Many melts are rich in basic oxides such as MgO and FeO and relatively low in silica. The silicate structures that develop favour the crystallisation of minerals of the olivine and pyroxene groups (i.e. simple silicate structures). Conversely, silica-rich melts favour the crystallisation of silicates such as feldspars, micas and quartz (i.e. more complex silicate structures).
Many lavas are vesicular (have cavities), indicating former gas bubbles which escaped from within the magma as it erupted at the surface. Some 99% of all gases in lavas are water vapour. Other gases that bubble out at the surface include nitrogen, oxygen, argon, carbon dioxide, boron, carbon monoxide, methane, hydrogen, nitric acid, hydrochloric acid, hydrofluoric acid, sulfuric acid, sulfur dioxide and sulfur trioxide.

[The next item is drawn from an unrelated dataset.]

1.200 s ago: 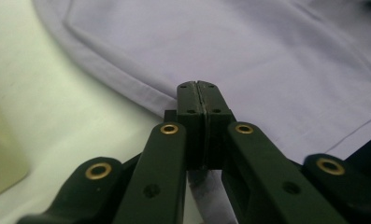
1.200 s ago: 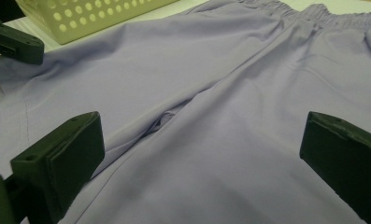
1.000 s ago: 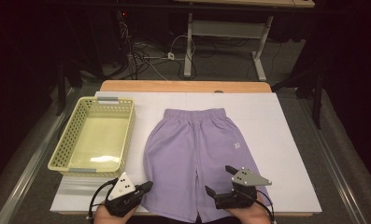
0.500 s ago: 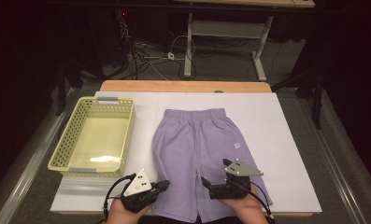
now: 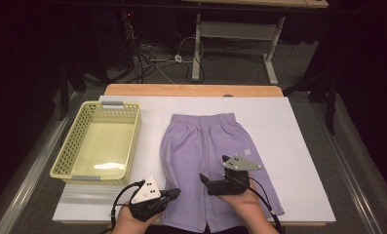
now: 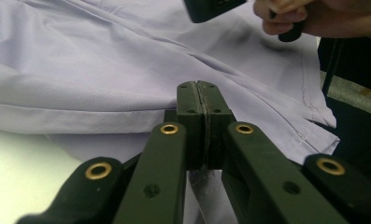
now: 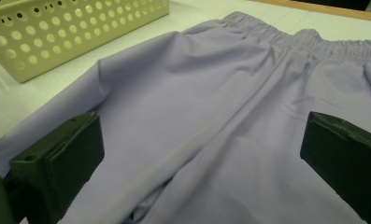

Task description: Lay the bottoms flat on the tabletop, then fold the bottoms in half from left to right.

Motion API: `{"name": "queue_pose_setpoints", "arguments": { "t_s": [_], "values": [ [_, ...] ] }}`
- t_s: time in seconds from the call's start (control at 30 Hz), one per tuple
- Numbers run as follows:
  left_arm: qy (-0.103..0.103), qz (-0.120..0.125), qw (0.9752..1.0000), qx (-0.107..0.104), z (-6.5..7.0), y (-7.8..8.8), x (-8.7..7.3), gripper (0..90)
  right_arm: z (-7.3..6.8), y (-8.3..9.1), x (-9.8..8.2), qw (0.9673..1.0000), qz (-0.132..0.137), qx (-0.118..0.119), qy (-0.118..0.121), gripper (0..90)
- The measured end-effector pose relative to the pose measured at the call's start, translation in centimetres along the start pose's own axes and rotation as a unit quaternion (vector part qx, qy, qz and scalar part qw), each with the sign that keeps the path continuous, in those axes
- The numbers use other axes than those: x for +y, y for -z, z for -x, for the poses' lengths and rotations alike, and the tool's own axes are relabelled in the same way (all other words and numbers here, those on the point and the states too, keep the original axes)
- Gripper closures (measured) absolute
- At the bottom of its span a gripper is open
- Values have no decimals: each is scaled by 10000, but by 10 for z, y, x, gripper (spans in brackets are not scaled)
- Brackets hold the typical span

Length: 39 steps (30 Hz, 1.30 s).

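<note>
Lilac shorts (image 5: 201, 156) bear a small, unreadable white mark; left gripper (image 5: 174, 193) pinches their edge, right gripper (image 5: 202, 179) gapes wide

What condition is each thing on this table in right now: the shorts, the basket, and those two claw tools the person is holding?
Purple shorts: spread flat, waistband at the far end, left leg hem pinched.
Yellow basket: upright, empty, left of the shorts and apart from them.
Left gripper: shut on the shorts' hem.
Right gripper: open, above the shorts, holding nothing.
White table: partly covered by the shorts and basket.
</note>
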<state>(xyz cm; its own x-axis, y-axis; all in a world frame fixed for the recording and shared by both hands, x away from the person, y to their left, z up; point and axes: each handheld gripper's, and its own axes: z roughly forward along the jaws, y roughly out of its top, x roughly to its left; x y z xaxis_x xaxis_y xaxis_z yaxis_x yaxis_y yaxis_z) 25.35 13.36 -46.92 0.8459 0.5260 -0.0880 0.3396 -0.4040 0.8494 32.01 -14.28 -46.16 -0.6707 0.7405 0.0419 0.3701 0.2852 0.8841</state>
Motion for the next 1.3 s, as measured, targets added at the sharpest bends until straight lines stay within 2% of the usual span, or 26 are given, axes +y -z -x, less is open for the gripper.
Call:
{"name": "queue_pose_setpoints", "arguments": {
  "t_s": [0.27,0.57,0.87,1.07,1.3],
  "values": [
    [2,-3,10000,-27,-1,-2,-1,865,-1,-20,13,9999,-53,135,5,12],
    [7,26,10000,-37,-2,-2,-2,864,0,-42,32,9998,-88,108,148,9],
    [-17,59,10000,-51,0,-3,-1,864,2,-61,45,9998,-107,70,137,13],
    [-105,14,9999,-78,3,-7,-1,864,-2,-77,54,9998,-140,83,143,28],
    [-73,-65,9999,-32,3,-6,-7,864,-12,-94,66,9994,-208,181,187,62]
  ]
}}
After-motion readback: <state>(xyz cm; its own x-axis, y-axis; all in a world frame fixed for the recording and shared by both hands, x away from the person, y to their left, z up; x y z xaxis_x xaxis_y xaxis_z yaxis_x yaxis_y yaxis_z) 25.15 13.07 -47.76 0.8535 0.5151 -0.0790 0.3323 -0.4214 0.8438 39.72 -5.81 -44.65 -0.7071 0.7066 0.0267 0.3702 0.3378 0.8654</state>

In some lava lakes, gases come out as invisible, colourless and odourless gas bursts and may kill many people and animals.
The most common igneous rocks by far are granites and basalts. Granites (containing around >15% quartz, and more alkali feldspar than plagioclase feldspar) form >95 % of all igneous plutonic rocks, while basalts form >98 % of all volcanic rocks.
Chemical composition of magmas
As magma erupted at the surface is difficult to sample, the solid rocks that form after cooling provide us with the most information on the chemistry of magmas. Most contain silicate minerals (in which Si, Al, Mg, Fe, Ca, Na and K combine with oxygen) and some minor oxide minerals. These rocks are made up of:
- Major elements: Oxides that account for >98% of the chemical composition of all igneous rocks, including: SiO2 (35 - 75%), Al2O3 (12 - 18%), FeO+Fe2O3 +MgO+CaO (20 - 30%). Also, Na2O (2.5 - 4%) and K2O (0.5 - 5%) tend to increase with SiO2 content.
- Minor elements: TiO2, MnO, H2O and P2O5 usually make up between 0.1 and 1%.
- Trace elements: The remaining elements (<0.1%), which are usually reported as parts per million (ppm) (1 ppm = 1 gram per ton).